What is needed:
Work through the material below line by line and say how many lines include the word "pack". Only the number, please.

Dataset records:
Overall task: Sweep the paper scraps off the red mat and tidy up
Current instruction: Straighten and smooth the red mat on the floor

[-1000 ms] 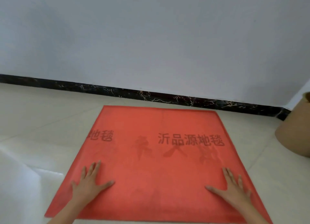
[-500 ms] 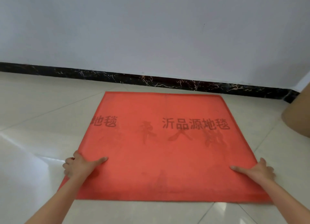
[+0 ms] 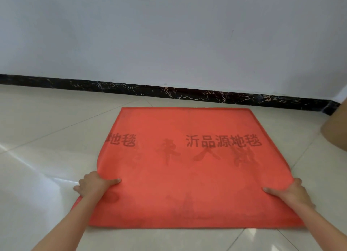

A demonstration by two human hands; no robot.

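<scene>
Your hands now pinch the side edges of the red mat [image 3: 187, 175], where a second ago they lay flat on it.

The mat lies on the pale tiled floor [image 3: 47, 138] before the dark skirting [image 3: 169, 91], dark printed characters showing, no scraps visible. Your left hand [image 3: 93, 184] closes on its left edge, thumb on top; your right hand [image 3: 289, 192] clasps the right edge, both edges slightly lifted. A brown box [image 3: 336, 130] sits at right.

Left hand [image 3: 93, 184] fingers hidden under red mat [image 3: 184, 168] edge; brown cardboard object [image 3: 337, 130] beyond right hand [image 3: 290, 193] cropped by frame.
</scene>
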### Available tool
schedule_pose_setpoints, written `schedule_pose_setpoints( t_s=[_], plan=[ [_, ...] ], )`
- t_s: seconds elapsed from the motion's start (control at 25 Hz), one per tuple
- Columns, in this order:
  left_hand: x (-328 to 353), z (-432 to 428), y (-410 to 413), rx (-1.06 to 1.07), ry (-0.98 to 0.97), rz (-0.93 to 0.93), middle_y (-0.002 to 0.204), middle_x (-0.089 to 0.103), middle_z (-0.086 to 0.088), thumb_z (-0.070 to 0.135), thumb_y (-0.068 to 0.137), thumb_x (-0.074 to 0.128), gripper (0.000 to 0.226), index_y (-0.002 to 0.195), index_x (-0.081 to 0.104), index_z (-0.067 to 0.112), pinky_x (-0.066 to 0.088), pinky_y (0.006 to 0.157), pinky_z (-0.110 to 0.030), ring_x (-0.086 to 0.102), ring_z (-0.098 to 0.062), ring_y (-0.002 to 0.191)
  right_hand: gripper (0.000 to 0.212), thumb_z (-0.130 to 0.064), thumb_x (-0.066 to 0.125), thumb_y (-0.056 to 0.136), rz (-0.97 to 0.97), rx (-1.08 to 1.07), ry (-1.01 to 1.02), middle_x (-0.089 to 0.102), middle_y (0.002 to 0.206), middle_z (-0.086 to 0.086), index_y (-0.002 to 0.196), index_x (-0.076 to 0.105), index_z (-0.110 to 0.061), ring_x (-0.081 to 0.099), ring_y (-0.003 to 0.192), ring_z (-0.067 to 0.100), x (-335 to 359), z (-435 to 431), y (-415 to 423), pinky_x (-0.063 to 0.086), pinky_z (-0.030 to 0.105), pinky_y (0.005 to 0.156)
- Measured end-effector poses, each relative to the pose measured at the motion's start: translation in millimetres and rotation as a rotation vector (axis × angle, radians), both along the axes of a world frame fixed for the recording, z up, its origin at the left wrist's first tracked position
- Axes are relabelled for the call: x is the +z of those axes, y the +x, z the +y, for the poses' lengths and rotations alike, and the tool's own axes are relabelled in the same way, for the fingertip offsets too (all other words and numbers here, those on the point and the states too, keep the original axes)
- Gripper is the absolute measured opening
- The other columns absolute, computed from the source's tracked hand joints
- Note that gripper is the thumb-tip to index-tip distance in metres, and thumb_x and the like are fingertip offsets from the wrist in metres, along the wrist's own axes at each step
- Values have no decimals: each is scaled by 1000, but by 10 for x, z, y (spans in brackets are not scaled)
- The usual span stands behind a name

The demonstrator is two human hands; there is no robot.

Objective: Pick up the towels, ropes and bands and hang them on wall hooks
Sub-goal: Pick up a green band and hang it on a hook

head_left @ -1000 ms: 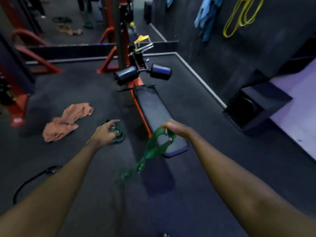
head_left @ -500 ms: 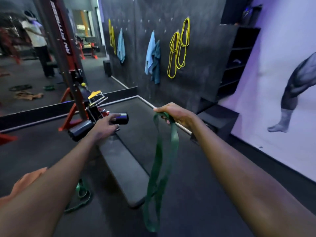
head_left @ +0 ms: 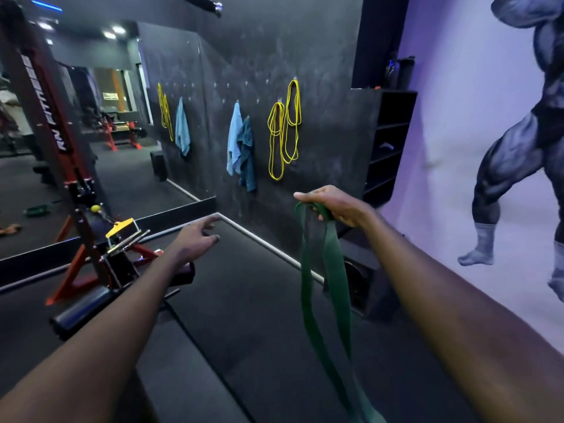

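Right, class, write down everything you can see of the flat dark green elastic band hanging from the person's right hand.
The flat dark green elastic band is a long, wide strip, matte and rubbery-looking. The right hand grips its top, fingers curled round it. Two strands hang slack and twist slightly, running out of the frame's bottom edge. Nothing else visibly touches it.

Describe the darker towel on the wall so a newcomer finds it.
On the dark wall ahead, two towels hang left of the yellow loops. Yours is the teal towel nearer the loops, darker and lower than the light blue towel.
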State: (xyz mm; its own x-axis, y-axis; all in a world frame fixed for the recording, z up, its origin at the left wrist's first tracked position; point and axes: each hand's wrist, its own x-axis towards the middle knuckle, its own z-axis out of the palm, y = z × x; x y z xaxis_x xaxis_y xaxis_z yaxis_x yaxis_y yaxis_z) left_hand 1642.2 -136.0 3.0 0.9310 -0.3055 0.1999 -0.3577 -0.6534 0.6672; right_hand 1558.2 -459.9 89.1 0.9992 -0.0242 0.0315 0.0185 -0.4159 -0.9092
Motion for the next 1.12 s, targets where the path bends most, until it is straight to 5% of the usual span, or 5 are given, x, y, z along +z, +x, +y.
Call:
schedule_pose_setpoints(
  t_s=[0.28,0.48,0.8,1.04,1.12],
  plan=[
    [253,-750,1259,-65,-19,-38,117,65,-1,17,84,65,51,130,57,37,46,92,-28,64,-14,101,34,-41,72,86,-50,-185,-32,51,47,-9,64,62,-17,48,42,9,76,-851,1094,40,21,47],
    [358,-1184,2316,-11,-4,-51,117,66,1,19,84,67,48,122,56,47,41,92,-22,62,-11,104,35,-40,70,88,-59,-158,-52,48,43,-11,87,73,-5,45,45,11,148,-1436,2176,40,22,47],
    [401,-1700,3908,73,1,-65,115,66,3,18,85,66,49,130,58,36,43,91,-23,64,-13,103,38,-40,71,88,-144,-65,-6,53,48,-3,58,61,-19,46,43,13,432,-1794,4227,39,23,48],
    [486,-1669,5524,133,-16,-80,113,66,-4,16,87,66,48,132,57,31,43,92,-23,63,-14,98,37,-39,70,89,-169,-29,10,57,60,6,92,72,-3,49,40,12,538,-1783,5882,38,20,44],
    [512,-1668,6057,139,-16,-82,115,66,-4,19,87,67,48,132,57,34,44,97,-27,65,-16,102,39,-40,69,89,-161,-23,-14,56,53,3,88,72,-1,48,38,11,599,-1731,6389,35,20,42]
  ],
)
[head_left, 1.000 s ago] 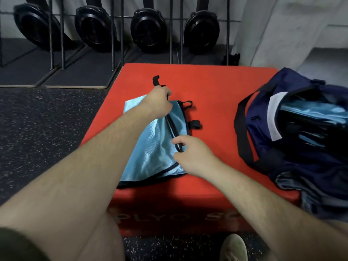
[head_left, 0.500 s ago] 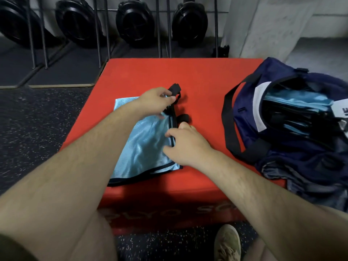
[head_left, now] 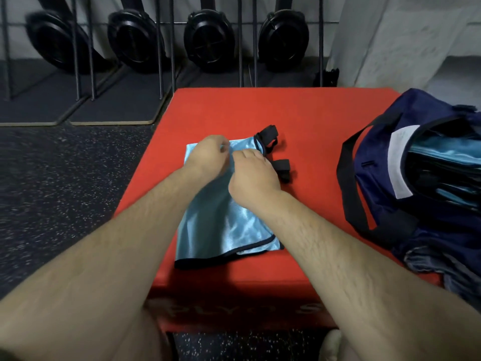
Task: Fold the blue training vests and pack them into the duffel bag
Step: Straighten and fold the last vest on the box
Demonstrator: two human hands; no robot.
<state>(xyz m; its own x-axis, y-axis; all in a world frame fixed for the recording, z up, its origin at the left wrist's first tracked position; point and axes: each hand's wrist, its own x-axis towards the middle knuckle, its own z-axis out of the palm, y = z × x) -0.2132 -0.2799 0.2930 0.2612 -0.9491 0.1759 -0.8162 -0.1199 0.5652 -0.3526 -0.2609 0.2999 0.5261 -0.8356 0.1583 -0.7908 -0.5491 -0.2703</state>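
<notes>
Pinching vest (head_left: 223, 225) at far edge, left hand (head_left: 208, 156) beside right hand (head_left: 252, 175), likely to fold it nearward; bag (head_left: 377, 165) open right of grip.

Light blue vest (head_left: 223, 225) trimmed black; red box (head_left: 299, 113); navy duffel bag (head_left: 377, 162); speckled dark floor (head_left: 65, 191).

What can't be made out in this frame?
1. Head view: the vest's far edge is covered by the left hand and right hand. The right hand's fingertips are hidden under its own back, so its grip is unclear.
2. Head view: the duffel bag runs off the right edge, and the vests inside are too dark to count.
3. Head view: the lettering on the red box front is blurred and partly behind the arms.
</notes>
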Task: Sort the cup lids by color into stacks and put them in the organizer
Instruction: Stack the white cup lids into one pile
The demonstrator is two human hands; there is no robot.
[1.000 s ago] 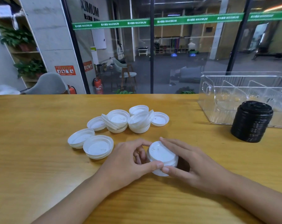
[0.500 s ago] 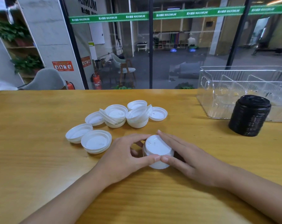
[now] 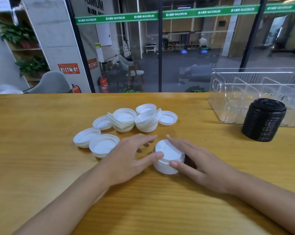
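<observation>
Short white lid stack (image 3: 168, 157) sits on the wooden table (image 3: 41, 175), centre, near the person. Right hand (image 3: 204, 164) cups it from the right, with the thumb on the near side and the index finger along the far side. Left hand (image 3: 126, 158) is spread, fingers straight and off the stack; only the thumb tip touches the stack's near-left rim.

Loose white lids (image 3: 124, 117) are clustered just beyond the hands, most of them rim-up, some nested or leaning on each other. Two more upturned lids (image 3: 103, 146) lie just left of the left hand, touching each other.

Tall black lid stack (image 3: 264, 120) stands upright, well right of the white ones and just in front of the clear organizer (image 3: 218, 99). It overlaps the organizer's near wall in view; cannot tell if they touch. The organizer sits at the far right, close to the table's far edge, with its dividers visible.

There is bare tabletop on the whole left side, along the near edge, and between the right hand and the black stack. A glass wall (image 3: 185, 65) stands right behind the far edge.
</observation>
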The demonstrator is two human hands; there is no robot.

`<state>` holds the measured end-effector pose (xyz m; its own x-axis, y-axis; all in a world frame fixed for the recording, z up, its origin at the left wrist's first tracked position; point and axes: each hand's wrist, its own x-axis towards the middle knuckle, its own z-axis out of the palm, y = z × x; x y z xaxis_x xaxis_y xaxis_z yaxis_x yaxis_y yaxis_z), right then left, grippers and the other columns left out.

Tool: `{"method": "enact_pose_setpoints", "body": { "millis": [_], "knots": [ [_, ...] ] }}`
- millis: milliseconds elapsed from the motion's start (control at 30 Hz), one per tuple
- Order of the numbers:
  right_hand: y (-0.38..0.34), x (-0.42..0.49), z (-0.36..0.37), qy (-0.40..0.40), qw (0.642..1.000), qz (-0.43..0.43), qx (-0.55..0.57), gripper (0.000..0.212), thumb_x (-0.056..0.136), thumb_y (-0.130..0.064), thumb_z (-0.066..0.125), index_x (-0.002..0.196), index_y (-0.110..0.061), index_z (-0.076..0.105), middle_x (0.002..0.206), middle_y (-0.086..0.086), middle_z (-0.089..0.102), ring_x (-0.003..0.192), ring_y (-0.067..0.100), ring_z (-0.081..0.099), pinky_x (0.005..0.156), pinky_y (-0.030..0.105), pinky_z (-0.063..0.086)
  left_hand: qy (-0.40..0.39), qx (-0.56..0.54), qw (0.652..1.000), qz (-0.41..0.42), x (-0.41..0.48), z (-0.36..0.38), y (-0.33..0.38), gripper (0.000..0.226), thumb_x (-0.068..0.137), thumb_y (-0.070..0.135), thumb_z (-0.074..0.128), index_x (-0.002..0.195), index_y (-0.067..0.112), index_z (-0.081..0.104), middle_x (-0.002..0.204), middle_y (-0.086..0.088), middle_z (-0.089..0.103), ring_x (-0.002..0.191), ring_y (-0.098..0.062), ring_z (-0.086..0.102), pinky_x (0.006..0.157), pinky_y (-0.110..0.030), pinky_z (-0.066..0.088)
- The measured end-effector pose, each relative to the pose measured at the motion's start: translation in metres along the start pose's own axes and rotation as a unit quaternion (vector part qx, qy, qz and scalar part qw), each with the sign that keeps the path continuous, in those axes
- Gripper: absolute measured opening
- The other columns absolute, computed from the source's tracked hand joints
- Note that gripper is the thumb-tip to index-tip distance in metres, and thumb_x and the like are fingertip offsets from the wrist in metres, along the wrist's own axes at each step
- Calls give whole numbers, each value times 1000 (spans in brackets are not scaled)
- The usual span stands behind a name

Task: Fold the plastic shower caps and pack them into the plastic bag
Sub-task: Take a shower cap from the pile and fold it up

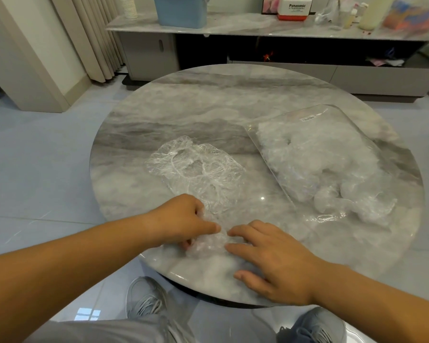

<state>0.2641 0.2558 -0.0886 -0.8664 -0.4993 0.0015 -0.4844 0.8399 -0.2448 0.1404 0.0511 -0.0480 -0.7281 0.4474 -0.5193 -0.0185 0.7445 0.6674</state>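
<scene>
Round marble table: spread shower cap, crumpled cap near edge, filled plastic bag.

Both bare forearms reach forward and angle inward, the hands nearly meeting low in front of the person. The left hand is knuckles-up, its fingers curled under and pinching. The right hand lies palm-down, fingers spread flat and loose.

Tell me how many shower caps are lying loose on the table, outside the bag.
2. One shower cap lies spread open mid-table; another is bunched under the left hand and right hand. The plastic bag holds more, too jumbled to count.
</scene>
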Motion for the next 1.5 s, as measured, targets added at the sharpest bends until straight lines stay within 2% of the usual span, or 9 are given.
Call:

Reply to the exercise:
2